Beim Landgericht Stuttgart ist jetzt eine Klage der Stuttgart Netze GmbH eingegangen. Die Stadtwerke als maßgeblicher Gesellschafter fordern von ihrer Partnerin, einer EnBW-Tochter, die Herausgabe von Gas-Hochdruckleitungen und Hochspannungs-Stromleitungen in der Landeshauptstadt.

Stuttgart - Das Ringen um die Verfügungsgewalt über die Gashochdruckleitungen und die Strom-Hochspannungsleitungen in Stuttgart wird auch Richter beschäftigen. Die Stuttgart Netze GmbH hat, wie am Dienstag mitgeteilt wurde, eine Klage gegen die Netze BW GmbH eingeleitet, die bisher für die beiden Netzbereiche zuständig gewesen ist. Dabei handelt es sich um ein Tochterunternehmen der Energie Baden-Württemberg (EnBW) – und kurioserweise auch um den Kooperationspartner, mit dem die Stadtwerke Stuttgart für die Strom- und Gasversorgung die Stuttgart Netze GmbH gebildet haben. Die Stadtwerke halten daran aber 74,9 Prozent, auf die EnBW-Tochter entfällt der Rest.

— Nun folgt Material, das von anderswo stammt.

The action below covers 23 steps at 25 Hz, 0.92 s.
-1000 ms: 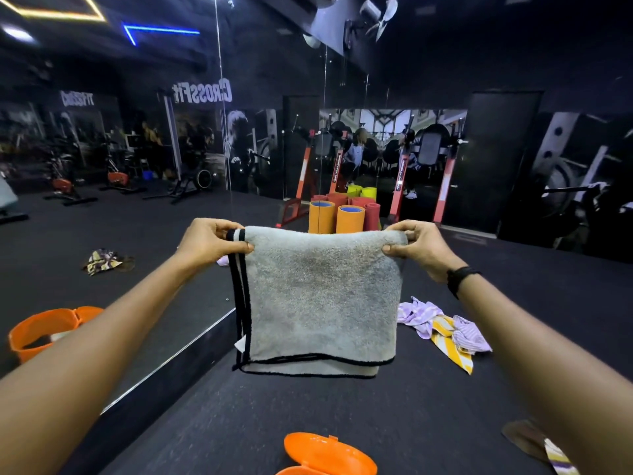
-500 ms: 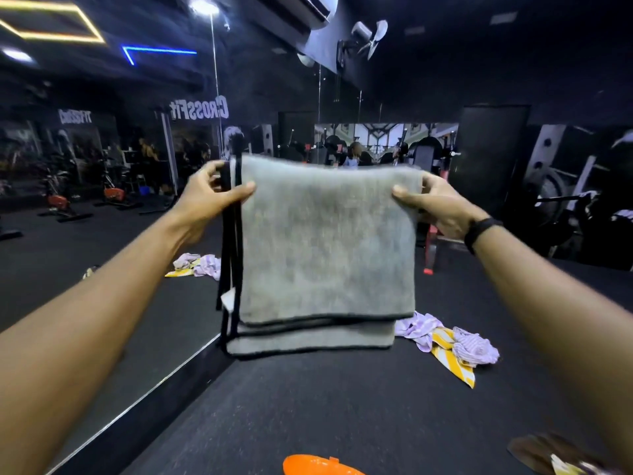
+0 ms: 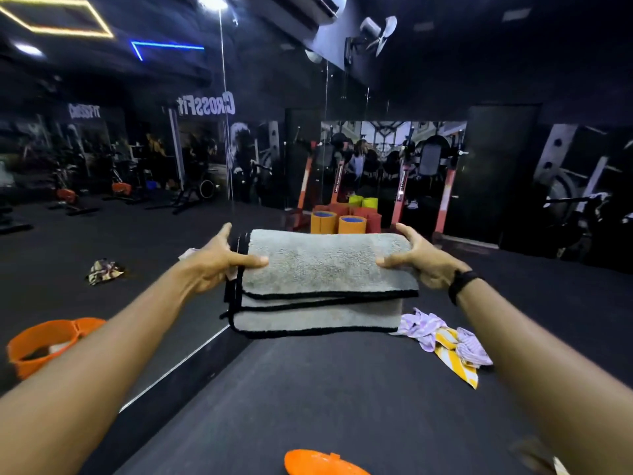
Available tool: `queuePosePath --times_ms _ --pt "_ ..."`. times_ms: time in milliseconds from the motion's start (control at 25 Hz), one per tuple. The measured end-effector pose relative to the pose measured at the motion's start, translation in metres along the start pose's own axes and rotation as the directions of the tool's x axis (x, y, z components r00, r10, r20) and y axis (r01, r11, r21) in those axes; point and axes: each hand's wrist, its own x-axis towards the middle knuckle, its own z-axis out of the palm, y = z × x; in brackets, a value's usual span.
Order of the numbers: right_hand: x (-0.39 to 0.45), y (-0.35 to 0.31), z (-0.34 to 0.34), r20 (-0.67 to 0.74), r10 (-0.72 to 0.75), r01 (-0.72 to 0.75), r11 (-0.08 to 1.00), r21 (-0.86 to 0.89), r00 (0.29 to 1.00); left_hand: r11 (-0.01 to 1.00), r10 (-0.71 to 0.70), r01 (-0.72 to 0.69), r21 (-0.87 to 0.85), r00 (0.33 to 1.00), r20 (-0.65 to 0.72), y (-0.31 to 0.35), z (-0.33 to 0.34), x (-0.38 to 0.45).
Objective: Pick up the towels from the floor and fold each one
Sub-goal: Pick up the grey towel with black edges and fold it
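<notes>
You hold the grey towel [image 3: 325, 269] out in front of you at 12 o'clock, at arm's length and clear of the floor [image 3: 308, 389]. Your left hand [image 3: 219, 262] pinches its left edge — thumb laid across the top face, the other fingers hidden under the cloth. Your right hand [image 3: 421, 258] does the same at the right edge, thumb on top, a black wristband [image 3: 462, 284] just behind it. Gripping both ends this way keeps the layers stacked and flat, so the fold does not slide apart. The black-trimmed edges show at the front in several layers, not quite flush, which suggests the folding is well along but could use squaring up.

More work waits on the floor: a striped towel [image 3: 448, 344] lies crumpled at 2 o'clock, just below and beside the grey one, and a patterned cloth [image 3: 102, 270] sits at 10 o'clock, though it seems to lie in the mirror that runs along your left, so it may be only a reflection. An orange basket [image 3: 48, 344] shows at 8 o'clock, also on the mirror side, and an orange lid [image 3: 322, 462] at 6 o'clock — likely where the folded pieces belong.
</notes>
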Motion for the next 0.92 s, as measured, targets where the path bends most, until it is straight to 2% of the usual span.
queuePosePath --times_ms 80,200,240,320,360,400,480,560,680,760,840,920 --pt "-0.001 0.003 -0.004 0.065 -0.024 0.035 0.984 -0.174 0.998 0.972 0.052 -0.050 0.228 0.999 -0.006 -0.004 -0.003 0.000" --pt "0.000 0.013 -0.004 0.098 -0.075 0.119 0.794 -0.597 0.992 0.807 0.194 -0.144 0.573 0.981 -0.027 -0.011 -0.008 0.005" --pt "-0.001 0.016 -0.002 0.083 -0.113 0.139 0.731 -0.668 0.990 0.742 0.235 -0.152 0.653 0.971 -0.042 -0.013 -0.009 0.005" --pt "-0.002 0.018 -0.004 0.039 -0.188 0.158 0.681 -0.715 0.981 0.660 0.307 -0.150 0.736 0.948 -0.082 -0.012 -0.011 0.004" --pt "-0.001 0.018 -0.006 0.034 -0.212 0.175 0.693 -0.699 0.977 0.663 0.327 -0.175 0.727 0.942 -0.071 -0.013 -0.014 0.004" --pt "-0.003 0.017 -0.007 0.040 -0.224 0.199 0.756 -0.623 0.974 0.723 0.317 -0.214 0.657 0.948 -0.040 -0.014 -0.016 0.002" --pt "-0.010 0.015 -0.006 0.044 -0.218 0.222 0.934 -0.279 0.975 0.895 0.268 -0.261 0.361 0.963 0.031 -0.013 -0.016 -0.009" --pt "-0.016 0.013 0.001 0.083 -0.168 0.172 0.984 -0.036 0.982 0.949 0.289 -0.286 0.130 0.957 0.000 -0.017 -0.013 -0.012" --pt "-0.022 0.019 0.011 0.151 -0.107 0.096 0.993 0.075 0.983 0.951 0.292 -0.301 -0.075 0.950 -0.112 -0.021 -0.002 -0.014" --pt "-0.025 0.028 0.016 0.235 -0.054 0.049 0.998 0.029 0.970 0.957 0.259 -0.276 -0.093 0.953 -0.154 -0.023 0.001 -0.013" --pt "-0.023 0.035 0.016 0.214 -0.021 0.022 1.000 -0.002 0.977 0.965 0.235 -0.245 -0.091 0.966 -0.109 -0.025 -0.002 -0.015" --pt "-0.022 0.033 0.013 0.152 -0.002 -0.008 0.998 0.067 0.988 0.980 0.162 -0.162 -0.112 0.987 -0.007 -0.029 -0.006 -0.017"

Seit die Stadt 2011 die Neuordnung des Konzessionswesens für die Strom- und Gasversorgung betrieb, ist der Übergang der Hochdruck- und Hochspannungsleitungen von der EnBW-Tochter an die neue Gesellschaft strittig geblieben. Verhandlungen führten nicht zur Einigung. Deshalb soll nun von Gerichts wegen geklärt werden, was die Netze BW GmbH herausgeben muss. Die Klage wurde beim Landgericht Stuttgart eingereicht. Man sei an einer zügigen Prozessführung interessiert und rechne mit einem Erfolg, sagte Stadtwerke-Chef Michael Maxelon. Man sei weiterhin aber auch für den Verhandlungsweg offen. Strom- und Gaskunden hätten weiterhin Versorgungssicherheit.

Der Hintergrund des Streits: Wer über die Leitungen verfügt, kassiert auch ­sogenannte Durchleitungsgebühren von Strom- und Gaslieferanten.